14. The printing system, of claim 1, wherein: said printing system
utilizes nanoimprint, dip pen lithography.
15. The printing system, of claim 1, wherein: said printing system
utilizes inkjet printing, and ink for said inkjet printing
comprises soluble graphene made from physically functionalized
graphene.
16. The printing system, of claim 1, wherein: said printing system
utilizes inkjet printing, and ink for said inkjet printing
comprises graphene oxide.
17. The printing system, of claim 1, wherein: said printing system
utilizes inkjet printing, and ink for said inkjet printing
comprises graphene produced via exfoliation of graphite in a liquid
media or ink.
18. The printing system, of claim 1, wherein: said printing system
utilizes inkjet printing, and ink for said inkjet printing is
converted into an electrically conductive form by at least one of
heat, light, or chemicals.
19. The printing system, of claim 1, wherein: said printing system
utilizes said graphene or graphene derivative as printing media or
ink in a xeroprinting process or a memory printing process.
20. The printing system, of claim 1, wherein: said printing system
utilizes said graphene or graphene derivative as printing media or
ink in an analog or digital process of making a lithographic offset
printing plate.
21. The printing system, of claim 1, wherein: said printing system
utilizes said graphene or graphene derivative as printing media or
ink in an analog or digital process of making a gravure printing
plate.
22. The printing system, of claim 1, wherein: said one or more
print-heads changes a property of a media or ink surface on said
substrate that comprises said graphene or graphene derivative, said
property one of optical density, adhesion, hydrophilicity, or
electrical resistivity.
23. The printing system, of claim 1, wherein: said one or more
print-heads forms a latent image on said substrate.
24. The printing system, of claim 1, wherein: said one or more
print heads forms a latent image on said substrate that is visible
via a physical process or via a chemical process.
25. The printing system, of claim 1, wherein: said one or more
print-heads transfers a visible image onto a permanent media or ink
via a physical process or via a chemical process.
26. The printing system, of claim 1, wherein: said one or more
print heads are thermal print heads, inkjet print heads or a laser
print heads.
27. The printing system, of claim 1, wherein: said one or more
print heads comprises a heat mode laser.
28. The printing system, of claim 1, wherein: said one or more
print heads comprises a light mode laser constructed to induce heat
via a heating element.
29. The printing system, of claim 1, wherein: said one or more
print heads comprises an infrared element.
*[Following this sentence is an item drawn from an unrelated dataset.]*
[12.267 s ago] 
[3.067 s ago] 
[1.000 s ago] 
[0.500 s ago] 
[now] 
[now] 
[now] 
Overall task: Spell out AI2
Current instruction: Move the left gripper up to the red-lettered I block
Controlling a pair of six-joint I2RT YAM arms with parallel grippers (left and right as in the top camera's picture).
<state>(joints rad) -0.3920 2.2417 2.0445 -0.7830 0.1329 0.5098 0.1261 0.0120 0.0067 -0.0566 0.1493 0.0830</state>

30. The printing system, of claim 1, wherein: said one or more
print heads comprises a blue light emitting diode or an ultraviolet
laser element.
31. The printing system, of claim 1, wherein: said one or more
print heads comprises a plasma producing element.
32. The printing system, of claim 1, wherein: said one or more
print heads comprises a thermal inkjet configured to shoot hot
elements out of an ink nozzle.
33. A printing system, comprising: one or more print-heads each
comprising a writing energy source, said one or more print-heads
constructed to cause a jetting of ink drops, said ink drops
comprising graphene or graphene derivatives.
Description
CROSS-REFERENCES TO RELATED APPLICATIONS
[0001] This application claims priority to, and incorporates by
reference herein in its entirety, pending U.S. Provisional Patent
Application Ser. No. 62/010578 (Attorney Docket No. 2531-03), filed
11 Jun. 2014.
BRIEF DESCRIPTION OF THE DRAWINGS
[0002] A wide variety of potential embodiments will be more readily
understood through the following detailed description of certain
exemplary embodiments, with reference to the accompanying exemplary
drawings in which:
[0003] FIG. 1 is a graph of the effect of annealing temperature on
bulk electrical resistivity;
[0004] FIG. 2 is a block diagram of an exemplary embodiment of a
method 2000;
[0005] FIG. 3 is a schematic diagram of an exemplary xeroprinting
process using soluble graphene by physical functionalization;
[0006] FIG. 4 is a graph illustrating the effect of thermal
annealing on bulk electrical resistivity;
[0007] FIG. 5 is a schematic diagram of off-set printing plate
process using soluble graphene by physical functionalization and/or
graphene oxide;
[0008] FIG. 6 is a Fourier transform infrared spectroscopy ("FtIR")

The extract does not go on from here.